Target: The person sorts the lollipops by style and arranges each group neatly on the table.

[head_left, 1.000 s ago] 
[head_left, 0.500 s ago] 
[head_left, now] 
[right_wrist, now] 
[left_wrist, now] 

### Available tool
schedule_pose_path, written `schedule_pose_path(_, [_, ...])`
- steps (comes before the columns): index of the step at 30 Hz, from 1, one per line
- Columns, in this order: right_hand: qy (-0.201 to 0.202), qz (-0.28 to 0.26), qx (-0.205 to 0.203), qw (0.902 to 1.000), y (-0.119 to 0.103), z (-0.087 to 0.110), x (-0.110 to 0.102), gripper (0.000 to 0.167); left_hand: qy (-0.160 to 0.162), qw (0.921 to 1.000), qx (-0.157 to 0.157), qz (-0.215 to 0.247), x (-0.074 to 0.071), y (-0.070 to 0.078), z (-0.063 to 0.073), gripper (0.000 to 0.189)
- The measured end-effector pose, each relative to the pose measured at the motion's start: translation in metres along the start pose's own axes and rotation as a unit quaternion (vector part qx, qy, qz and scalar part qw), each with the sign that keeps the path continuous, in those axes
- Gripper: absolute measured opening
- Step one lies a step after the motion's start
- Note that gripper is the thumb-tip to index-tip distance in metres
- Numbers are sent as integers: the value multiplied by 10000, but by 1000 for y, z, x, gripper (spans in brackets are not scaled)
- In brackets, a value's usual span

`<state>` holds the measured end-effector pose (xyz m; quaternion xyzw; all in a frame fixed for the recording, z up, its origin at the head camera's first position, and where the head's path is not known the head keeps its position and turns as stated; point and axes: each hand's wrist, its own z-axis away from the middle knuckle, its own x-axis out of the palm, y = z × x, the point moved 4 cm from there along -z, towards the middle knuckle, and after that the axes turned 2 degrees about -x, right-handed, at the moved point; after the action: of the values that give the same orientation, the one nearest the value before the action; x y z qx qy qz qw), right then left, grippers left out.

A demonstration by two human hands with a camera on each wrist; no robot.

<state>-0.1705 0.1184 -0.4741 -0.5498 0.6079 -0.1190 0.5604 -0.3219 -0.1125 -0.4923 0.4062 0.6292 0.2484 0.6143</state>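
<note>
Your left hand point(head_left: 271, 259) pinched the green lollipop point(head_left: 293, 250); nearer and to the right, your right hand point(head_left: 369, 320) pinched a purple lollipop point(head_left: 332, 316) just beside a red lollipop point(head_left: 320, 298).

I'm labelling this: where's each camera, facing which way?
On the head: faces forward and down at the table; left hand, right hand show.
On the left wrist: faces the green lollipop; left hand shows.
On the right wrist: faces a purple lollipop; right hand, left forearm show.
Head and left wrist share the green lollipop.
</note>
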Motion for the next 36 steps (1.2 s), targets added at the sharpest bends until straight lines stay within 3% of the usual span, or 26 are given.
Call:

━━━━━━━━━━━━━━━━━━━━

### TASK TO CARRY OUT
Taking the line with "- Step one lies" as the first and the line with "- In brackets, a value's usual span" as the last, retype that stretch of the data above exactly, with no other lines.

### SOLUTION TO THIS TASK
- Step one lies a step after the motion's start
- Note that gripper is the thumb-tip to index-tip distance in metres
- Numbers are sent as integers: the value multiplied by 10000, but by 1000 for y, z, x, gripper (spans in brackets are not scaled)
- In brackets, a value's usual span

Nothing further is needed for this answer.